◆ What is expected: Using the records below, repeat exactly the lines from the one holding "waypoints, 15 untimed" through the one holding "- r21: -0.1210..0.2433", both ends included, and no others.

Stored data entries
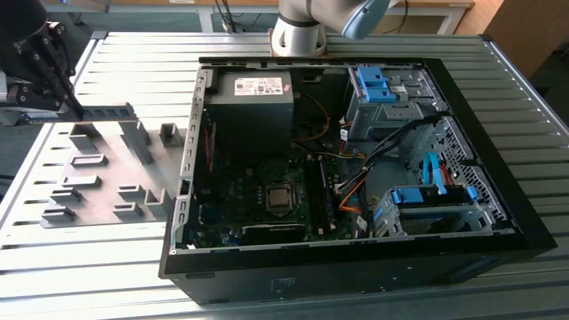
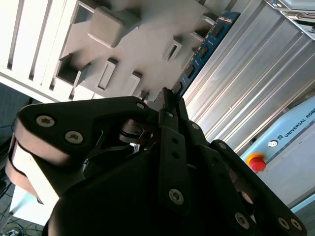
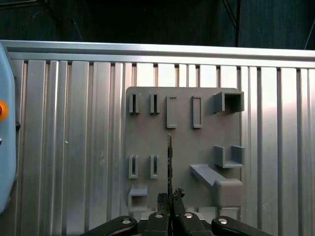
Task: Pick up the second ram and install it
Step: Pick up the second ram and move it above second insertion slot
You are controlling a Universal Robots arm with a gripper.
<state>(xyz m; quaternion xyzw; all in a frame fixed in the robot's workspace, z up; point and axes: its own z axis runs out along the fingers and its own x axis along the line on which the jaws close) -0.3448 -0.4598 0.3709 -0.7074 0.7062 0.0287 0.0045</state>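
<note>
One stick in hand: the second ram [image 2: 211,39], a thin flat blue board with small dark chips along its face. In the first wrist view it shows edge-on as a narrow dark line. Long axis runs straight out from the fingertips, in line with the gripper [image 3: 170,200], free end pointing away from the wrist. Jaws nearly closed, clamped on the near end of the stick. It hangs over the grey holder plate [image 3: 142,137]; contact with the plate can't be told. Plate lies on the slatted metal table [image 1: 89,267], just beside the open PC case [image 1: 356,280], on the exterior view's left.
</note>
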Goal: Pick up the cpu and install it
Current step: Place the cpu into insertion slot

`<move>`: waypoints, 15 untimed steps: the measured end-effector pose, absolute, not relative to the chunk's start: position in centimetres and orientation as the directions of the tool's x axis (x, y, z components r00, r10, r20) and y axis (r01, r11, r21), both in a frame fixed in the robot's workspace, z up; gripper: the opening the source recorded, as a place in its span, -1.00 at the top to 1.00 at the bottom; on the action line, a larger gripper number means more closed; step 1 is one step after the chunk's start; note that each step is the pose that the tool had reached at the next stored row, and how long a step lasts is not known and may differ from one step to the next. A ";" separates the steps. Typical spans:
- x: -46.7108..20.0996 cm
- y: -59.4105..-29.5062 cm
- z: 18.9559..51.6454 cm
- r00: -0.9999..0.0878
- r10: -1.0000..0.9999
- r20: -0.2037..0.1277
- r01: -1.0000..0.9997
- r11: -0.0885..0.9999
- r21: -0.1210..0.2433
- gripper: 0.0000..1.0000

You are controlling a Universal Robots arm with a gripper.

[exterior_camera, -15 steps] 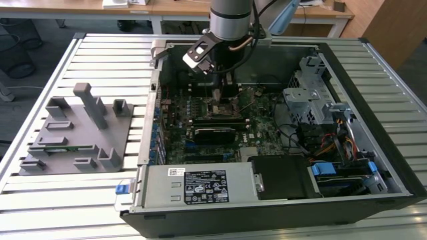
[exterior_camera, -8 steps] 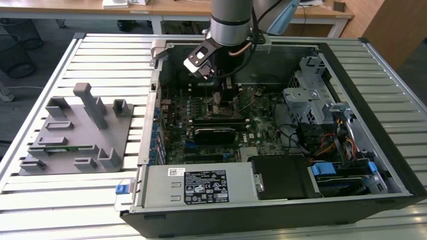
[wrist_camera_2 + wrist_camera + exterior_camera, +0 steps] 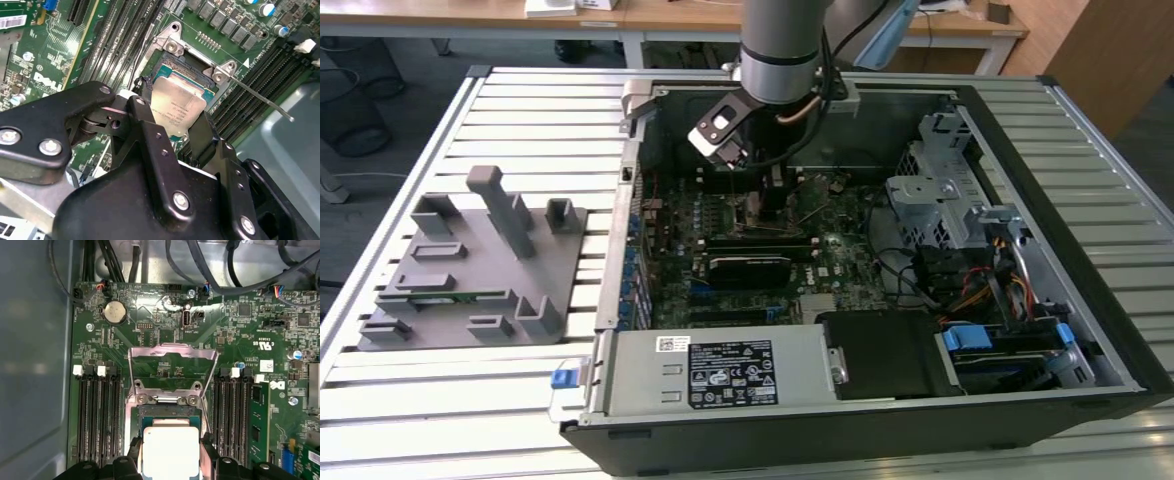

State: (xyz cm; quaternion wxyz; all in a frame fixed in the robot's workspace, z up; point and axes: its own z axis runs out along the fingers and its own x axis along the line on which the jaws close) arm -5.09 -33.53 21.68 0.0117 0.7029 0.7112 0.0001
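The cpu [image 3: 170,447], silvery top up, lies over the open motherboard socket [image 3: 170,412] below its raised load plate [image 3: 172,352], clamped at two opposite edges by the end effector [image 3: 172,115], inside the computer case [image 3: 1067,200] on the bench [image 3: 494,400].

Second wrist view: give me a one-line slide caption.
Gripper holds the cpu by its edges at the open motherboard socket.

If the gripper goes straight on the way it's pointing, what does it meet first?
Most likely the motherboard socket: the gripper, holding the cpu, points down at it. How much gap remains is unclear.
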 end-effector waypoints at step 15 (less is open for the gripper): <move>-5.1 -33.2 20.6 -0.002 1.000 -0.016 1.000 0.002 0.017 -0.08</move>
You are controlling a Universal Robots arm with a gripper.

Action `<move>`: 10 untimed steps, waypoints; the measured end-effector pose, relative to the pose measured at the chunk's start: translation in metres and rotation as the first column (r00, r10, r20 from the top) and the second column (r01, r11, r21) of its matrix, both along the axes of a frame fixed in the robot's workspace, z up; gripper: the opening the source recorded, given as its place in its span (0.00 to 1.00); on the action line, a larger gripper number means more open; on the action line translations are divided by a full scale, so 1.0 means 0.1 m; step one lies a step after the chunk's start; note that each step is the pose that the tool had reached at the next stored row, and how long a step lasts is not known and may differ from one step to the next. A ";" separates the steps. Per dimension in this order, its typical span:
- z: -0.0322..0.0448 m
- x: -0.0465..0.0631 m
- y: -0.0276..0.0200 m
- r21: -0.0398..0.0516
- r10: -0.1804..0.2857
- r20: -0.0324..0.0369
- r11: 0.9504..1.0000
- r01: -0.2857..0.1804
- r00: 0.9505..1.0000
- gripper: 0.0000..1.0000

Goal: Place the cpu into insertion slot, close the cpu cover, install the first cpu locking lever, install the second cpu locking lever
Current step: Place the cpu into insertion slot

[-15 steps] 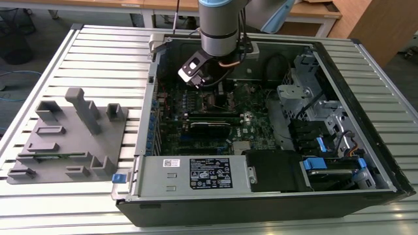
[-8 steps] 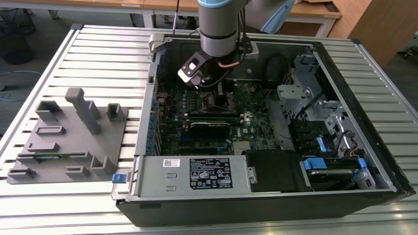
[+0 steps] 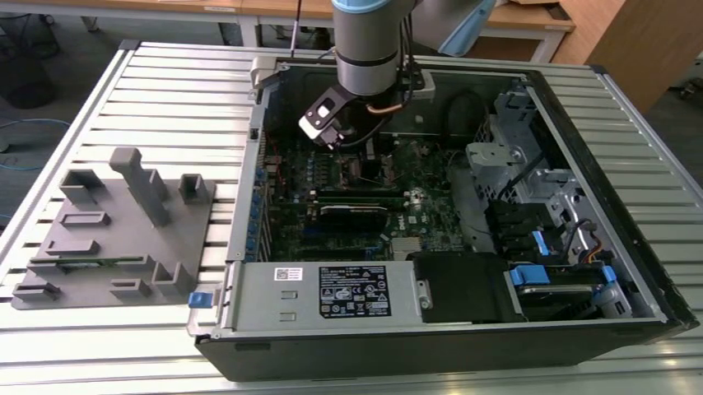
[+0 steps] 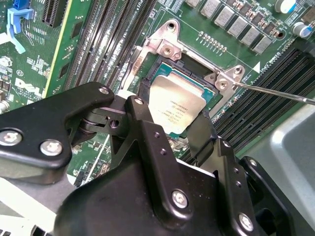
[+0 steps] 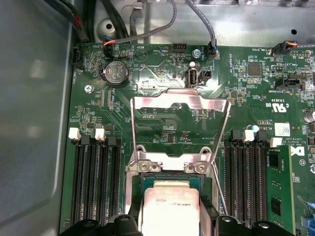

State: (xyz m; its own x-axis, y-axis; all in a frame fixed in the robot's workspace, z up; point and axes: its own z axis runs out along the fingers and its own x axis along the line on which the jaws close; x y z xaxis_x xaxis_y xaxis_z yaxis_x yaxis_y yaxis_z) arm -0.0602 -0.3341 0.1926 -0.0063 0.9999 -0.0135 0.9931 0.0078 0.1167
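Observation:
The cpu (image 4: pixel 178 109), a small square chip with a silver-grey top, hangs just over the insertion slot (image 4: pixel 191 65), whose dark inside shows past the chip's far edge. My gripper (image 4: pixel 172 117) is shut on it, one black finger (image 4: pixel 141 122) on each side. In the first wrist view the cpu (image 5: pixel 170 212) sits low over the slot (image 5: pixel 165 176). The cpu cover (image 5: pixel 181 103), a thin silvery frame, is swung up and open behind the slot. A thin locking lever (image 4: pixel 275 93) sticks out free to one side. In the exterior view the gripper (image 3: pixel 368 160) reaches down inside the computer case.
Long black memory slots (image 5: pixel 93 187) flank the socket on both sides. Cables (image 5: pixel 172 19) run along the case's back wall. A power supply (image 3: pixel 329 290) and drive cages (image 3: pixel 528 173) crowd the case. A grey parts fixture (image 3: pixel 110 222) stands on the table at the exterior view's left.

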 end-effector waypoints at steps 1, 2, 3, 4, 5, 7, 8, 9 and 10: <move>0.000 0.00 0.000 0.000 0.000 0.000 1.000 0.000 1.000 0.54; 0.000 0.00 0.000 0.000 0.000 0.000 1.000 0.000 1.000 0.54; 0.000 0.00 0.000 0.000 0.000 0.000 1.000 0.000 1.000 0.54; 0.000 0.00 0.000 0.000 0.000 0.000 1.000 0.000 1.000 0.54; 0.000 0.00 0.000 0.000 0.000 0.000 1.000 0.000 1.000 0.54; 0.000 0.00 0.000 0.000 0.000 0.000 1.000 0.000 1.000 0.54; 0.000 0.00 0.000 0.000 0.000 0.000 1.000 0.000 1.000 0.54; -0.001 0.00 0.000 0.000 0.000 0.000 1.000 0.000 1.000 0.54; -0.003 -0.01 -0.001 0.000 0.000 0.000 1.000 0.000 1.000 0.54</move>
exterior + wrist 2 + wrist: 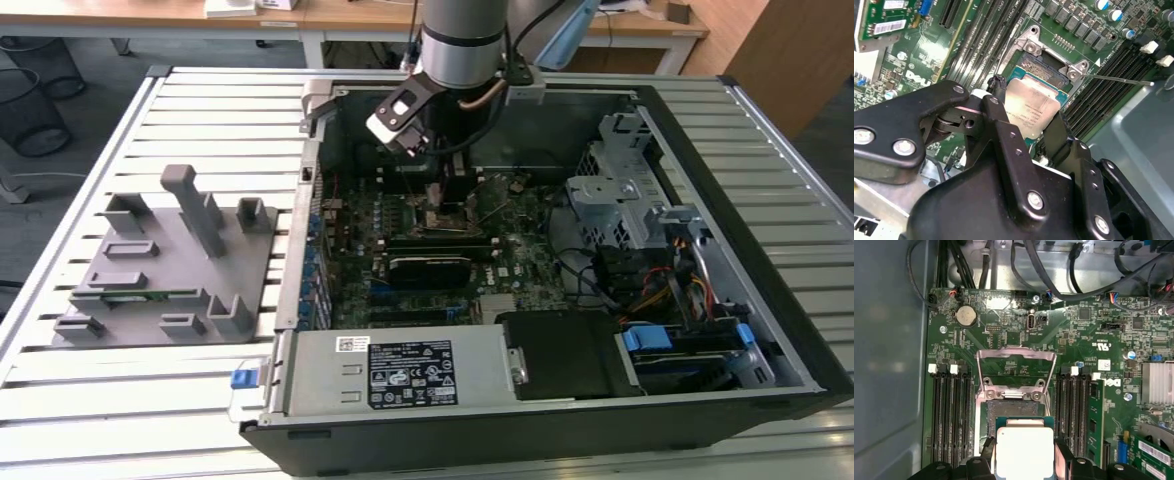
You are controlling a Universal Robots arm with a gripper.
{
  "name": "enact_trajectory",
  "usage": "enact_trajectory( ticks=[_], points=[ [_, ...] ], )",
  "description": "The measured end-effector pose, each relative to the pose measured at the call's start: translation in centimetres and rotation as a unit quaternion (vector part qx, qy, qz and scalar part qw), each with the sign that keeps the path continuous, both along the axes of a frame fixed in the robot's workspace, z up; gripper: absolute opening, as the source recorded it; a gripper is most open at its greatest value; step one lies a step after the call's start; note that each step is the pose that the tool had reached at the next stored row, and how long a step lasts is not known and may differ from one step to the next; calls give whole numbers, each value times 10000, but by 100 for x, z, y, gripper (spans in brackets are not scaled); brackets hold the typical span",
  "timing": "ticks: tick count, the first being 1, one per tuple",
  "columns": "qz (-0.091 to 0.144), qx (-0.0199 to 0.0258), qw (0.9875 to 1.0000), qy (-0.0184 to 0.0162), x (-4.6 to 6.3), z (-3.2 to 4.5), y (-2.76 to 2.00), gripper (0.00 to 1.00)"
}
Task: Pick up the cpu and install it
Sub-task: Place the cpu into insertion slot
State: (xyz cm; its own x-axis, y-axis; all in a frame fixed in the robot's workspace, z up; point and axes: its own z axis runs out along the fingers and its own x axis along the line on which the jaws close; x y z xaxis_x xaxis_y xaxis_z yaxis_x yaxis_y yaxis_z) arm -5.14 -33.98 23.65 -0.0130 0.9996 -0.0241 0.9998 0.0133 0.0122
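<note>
cpu (1034, 106) sits clamped between the two black fingers of the gripper (1023, 450), one finger on each of two opposite edges, silver top facing up. in both wrist views it hangs just over the near part of the open socket (1014, 407), and i cannot tell whether it touches the frame. the load plate (1016, 360) stands tilted up beyond it, clear of the chip, and memory slots (951, 410) run along both sides.

the step in hand looks like the seating of the chip. done well, that means the chip stays level and its edges square to the socket frame. the grip should be light, with nothing pressed onto the contacts.

the arm (461, 40) drops almost straight down into the open computer case (747, 200), wrist pointing at the motherboard (1004, 330).
</note>
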Motion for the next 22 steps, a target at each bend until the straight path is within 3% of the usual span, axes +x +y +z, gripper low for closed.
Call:
enact_trajectory(
  ticks=[8,22],
  points=[
    [0,1,10000,-1,1,-102,42,54],
    [-24,2,10000,-1,1,-259,47,54]
  ],
)
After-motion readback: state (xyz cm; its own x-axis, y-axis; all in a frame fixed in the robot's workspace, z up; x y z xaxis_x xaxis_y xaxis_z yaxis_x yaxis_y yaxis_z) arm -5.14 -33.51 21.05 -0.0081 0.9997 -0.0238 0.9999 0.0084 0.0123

◆ Response below:
`<move>`: waypoints, 15 untimed steps: the measured end-effector pose, absolute, not relative to the chunk's start: position in centimetres and orientation as the directions of the tool's x axis (x, y, z components r00, r10, r20) and y axis (r01, r11, r21), both in a frame fixed in the robot's workspace, z up; gripper: the opening the source recorded, as a place in its span, -1.00 at the top to 1.00 at the bottom; on the action line, a larger gripper number means more closed; step 1 is one step after the chunk's start; note that each step is the pose that the tool had reached at the next stored row, and how long a step lasts is not known and may differ from one step to the next. A ";" separates the steps. Typical spans:
- x: -46.7108..20.0996 cm
- y: -59.4105..-29.5062 cm
- z: 18.9559..51.6454 cm
- r00: -0.9999..0.0878
- r10: -1.0000..0.9999
- r20: -0.2037..0.1277
- r01: -1.0000..0.9997
- r11: -0.0885..0.9999
- r21: -0.1210..0.2433

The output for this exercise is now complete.